Pikiran Clara langsung kacau. Apa yang mereka lakukan di sini? Kenapa ayahnya bersama Sinta dan Liana? Dengan penuh kebingungan dan amarah, Clara mempercepat langkahnya menuju ruang tamu. Semakin dekat ia melangkah, semakin jelas suara percakapan mereka. Dan ketika ia tiba di ujung tangga, pemandangan yang dilihatnya membuat amarahnya memuncak.

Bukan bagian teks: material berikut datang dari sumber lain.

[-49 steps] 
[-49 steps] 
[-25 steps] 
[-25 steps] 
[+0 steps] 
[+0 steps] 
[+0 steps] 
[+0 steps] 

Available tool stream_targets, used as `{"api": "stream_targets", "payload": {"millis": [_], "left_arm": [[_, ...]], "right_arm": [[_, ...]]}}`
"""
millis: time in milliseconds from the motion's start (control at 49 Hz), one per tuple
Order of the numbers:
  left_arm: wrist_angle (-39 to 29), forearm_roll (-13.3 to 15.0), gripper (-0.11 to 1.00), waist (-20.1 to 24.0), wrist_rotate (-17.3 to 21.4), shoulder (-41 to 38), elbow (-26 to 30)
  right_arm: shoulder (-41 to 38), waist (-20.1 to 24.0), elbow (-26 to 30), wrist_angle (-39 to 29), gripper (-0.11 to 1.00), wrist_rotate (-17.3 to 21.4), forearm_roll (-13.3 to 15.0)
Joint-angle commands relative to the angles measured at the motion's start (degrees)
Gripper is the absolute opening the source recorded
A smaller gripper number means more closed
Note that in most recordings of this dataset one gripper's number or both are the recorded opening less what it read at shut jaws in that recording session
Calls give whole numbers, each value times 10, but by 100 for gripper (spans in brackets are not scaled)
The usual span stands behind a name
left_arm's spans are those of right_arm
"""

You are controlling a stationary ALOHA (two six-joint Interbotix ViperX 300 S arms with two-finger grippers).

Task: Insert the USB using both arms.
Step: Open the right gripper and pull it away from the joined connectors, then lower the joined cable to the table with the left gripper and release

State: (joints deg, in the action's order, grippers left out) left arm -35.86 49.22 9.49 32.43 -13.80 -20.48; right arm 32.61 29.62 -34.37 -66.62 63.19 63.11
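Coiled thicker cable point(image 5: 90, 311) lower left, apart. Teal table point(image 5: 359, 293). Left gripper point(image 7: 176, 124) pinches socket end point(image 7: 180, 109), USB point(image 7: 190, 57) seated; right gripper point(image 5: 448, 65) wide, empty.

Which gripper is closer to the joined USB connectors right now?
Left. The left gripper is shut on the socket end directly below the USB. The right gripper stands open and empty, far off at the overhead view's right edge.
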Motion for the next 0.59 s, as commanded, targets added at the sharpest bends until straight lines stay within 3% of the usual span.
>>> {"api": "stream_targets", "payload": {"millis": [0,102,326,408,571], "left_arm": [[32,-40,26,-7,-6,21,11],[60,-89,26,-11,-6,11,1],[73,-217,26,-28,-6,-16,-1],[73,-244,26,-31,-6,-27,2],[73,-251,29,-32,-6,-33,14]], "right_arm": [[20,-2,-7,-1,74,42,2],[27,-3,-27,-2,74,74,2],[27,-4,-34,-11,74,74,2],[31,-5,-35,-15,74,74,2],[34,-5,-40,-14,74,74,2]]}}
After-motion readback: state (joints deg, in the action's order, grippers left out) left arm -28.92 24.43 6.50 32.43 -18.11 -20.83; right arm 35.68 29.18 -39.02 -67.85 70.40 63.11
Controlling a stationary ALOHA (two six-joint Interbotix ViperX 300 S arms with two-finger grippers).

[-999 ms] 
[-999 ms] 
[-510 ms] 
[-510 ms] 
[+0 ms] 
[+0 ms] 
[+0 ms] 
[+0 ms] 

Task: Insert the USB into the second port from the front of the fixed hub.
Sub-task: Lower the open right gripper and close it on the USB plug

Di sana, Liana sedang berbicara santai dengan Sinta, sementara ayahnya hanya berdiri di samping, tampak gelisah dan salah tingkah. Clara hampir tak percaya dengan apa yang dilihatnya. Dunia rasanya berputar cepat di sekelilingnya, tapi ia mencoba untuk tetap tenang. Namun, perasaan sakit yang selama ini ia pendam mulai memuncak.
Dengan langkah tegas, Clara mendekati mereka, tak peduli lagi dengan situasi yang canggung. Matanya menatap Liana dengan sorot tajam.
“Liana, kenapa kamu bisa ada di sini?” tanyanya dengan nada dingin, nyaris tanpa emosi.
Liana yang sedang tertawa kecil bersama ibunya, mendadak terdiam begitu melihat Clara. Wajahnya tampak terkejut, namun ia berusaha tetap tersenyum.
“Oh, Clara... Aku nggak nyangka ketemu kamu di sini,” ucap Liana canggung. “Aku cuma mampir ke rumah papa aku.”
Kata-kata itu bagai petir yang menyambar Clara. Hatinya terasa mencelos mendengar pernyataan itu.
"Rumah papa aku?" pikir Clara dalam hati. Apa maksudnya? Perlahan tapi pasti, potongan-potongan puzzle mulai menyatu dalam pikirannya. Matanya bergerak dari wajah Liana, kemudian menatap tajam ke arah Sinta. Tanpa bisa menahan amarahnya lagi, Clara bertanya dengan suara gemetar, “Jadi... kamu anak dari wanita ini?”
Liana menatap Clara bingung, kemudian mengikuti arah pandangan Clara ke ibunya, Sinta. Ia tampak sedikit terkejut, namun segera tersenyum lagi.
“Iya, Clara. Aku anak Mamah Sinta. Kenapa?” tanyanya dengan nada santai, seolah tak menyadari apa yang sebenarnya terjadi.
Clara menelan ludah, berusaha menahan luapan emosinya.
“Jadi kamu anaknya perempuan ini...” Suaranya semakin keras, tangannya menunjuk Sinta dengan penuh kemarahan. “Perempuan yang sudah merebut papaku?”
Kali ini senyum di wajah Liana hilang. Ia tampak sedikit tersinggung dengan cara Clara berbicara.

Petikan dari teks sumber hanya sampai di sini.